Here is what your new web app should look like:
Push to Azure from Git
Back in the local terminal window, add an Azure remote to your local Git repository. Replace <deploymentLocalGitUrl-from-create-step> with the URL of the Git remote that you saved from Create a web app.
git remote add azure <deploymentLocalGitUrl-from-create-step>
Push to the Azure remote to deploy your app with the following command.
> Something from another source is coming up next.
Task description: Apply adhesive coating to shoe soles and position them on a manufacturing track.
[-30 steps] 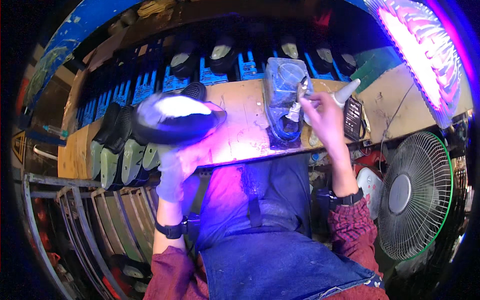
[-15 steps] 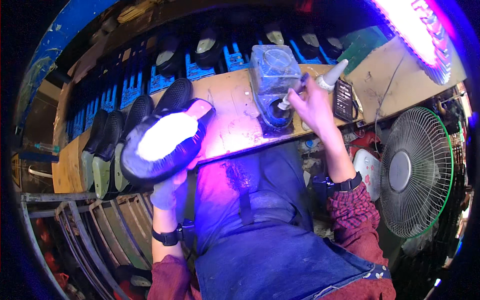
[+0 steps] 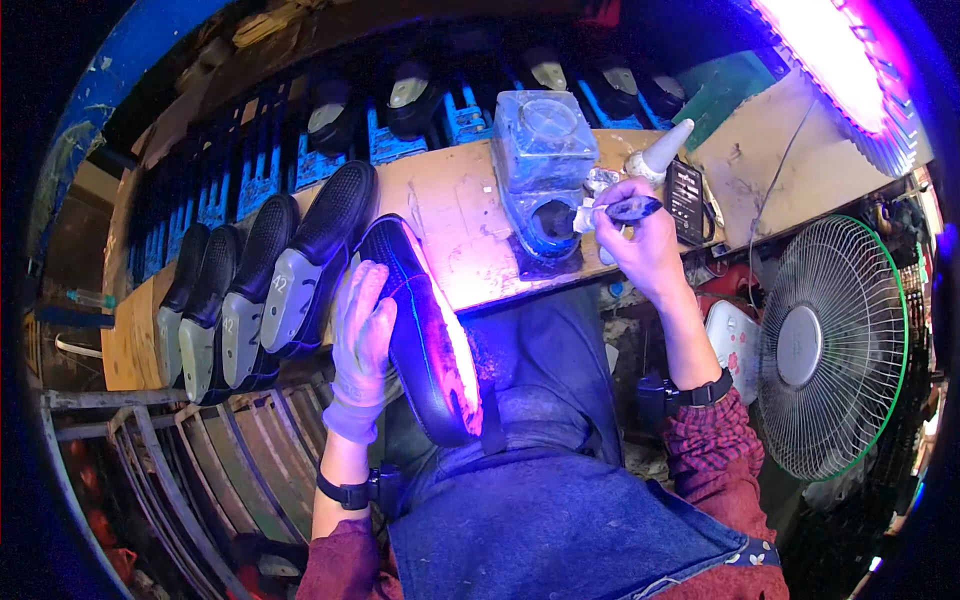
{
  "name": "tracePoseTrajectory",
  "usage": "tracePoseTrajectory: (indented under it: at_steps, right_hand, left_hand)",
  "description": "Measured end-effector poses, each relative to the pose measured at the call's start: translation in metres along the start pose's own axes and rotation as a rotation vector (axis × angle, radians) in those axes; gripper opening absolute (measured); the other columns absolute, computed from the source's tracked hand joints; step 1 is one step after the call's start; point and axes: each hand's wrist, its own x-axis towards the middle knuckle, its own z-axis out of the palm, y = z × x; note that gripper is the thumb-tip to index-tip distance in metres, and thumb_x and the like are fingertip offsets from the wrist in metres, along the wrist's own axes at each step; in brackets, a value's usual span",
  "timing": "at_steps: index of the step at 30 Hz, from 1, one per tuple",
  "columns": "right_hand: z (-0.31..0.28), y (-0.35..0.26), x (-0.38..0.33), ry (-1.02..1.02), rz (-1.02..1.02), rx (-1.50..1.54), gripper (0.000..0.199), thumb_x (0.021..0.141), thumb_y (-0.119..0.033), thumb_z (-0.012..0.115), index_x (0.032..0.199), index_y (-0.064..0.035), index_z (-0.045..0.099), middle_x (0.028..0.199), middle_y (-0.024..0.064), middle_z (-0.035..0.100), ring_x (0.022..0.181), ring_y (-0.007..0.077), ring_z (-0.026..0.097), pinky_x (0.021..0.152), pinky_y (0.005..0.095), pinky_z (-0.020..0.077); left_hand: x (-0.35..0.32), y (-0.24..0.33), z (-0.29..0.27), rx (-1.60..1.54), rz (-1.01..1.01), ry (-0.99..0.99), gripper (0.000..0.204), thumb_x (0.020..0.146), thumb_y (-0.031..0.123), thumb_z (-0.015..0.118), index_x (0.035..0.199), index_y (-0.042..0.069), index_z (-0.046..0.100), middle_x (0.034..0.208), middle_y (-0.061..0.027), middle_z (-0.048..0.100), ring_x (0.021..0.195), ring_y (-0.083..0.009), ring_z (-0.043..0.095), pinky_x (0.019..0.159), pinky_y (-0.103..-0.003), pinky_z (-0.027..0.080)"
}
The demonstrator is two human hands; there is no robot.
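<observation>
My left hand, in a pale glove, is closed around the side of a black shoe held over my lap. The shoe is tilted, its bottom edge glowing bright pink and white to the right. My right hand pinches a brush with a dark handle. Its tip end reaches the round dark mouth of a clear, stained plastic pot; whether it touches what is inside cannot be seen.
Several black shoes on grey lasts stand along the bench's left edge. Behind the bench runs a blue rack with more shoes. A grey cone and black box lie right of the pot. A fan stands at right.
The shoe has turned from showing its bright underside to showing its black side, with its toe now lower. My right hand has moved slightly down and right, brush tip still by the pot.
</observation>
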Motion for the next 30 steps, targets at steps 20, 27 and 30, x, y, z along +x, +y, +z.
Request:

When prompted for credentials by Git Credential Manager, make sure that you enter the credentials you created in Configure a deployment user, not the credentials you use to log in to the Azure portal.
git push azure master
This command may take a few minutes to run. While running, it displays information similar to the following example:
Counting objects: 22, done. Delta compression using up to 8 threads. Compressing objects: 100% (18/18), done. Writing objects: 100% (22/22), 51.21 KiB | 3.94 MiB/s, done. Total 22 (delta 1), reused 0 (delta 0) remote: Updating branch 'master'. remote: Updating submodules. remote: Preparing deployment for commit id '741f16d1db'. remote: Generating deployment script. remote: Project file path: ./hellodotnetcore.csproj remote: Generated deployment script files remote: Running deployment command... remote: Handling ASP.NET Core Web Application deployment. remote: ............................................................................................... remote: Restoring packages for /home/site/repository/hellodotnetcore.csproj... remote: .................................... remote: Installing System.Xml.XPath 4.0.1. remote: Installing System.Diagnostics.Tracing 4.1.0. remote: Installing System.Threading.Tasks.Extensions 4.0.0. remote: Installing System.Reflection.Emit.ILGeneration 4.0.1. remote: ... remote: Finished successfully. remote: Running post deployment command(s)... remote: Deployment successful. To https://cephalin-dotnetcore.scm.azurewebsites.net/cephalin-dotnetcore.git * [new branch] master -> master
Browse to the app
Browse to the deployed application using your web browser.
The .NET Core sample code is running in a web app with a built-in image.
Congratulations! You’ve deployed your first .NET Core app to App Service on Linux.
Update and redeploy the code
In the local directory, open the Startup.cs file. Make a small change to the text in the method call
await context.Response.WriteAsync("Hello Azure!");
Commit your changes in Git, and then push the code changes to Azure.
git commit -am "updated output" git push azure master
Once deployment has completed, switch back to the browser window that opened in the Browse to the app step, and hit refresh.
Manage your new Azure web app
Go to the Azure portal to manage the web app you created.
From the left menu, click App Services, and then click the name of your Azure web app.
You see your web app’s Overview page. Here, you can perform basic management tasks like browse, stop, start, restart, and delete.
The left menu provides different pages for configuring your app.
Clean up resources
In the preceding steps, you created Azure resources in a resource group. If you don’t expect to need these resources in the future, delete the resource group by running the following command in the Cloud Shell:
az group delete --name myResourceGroup
This command may take a minute to run.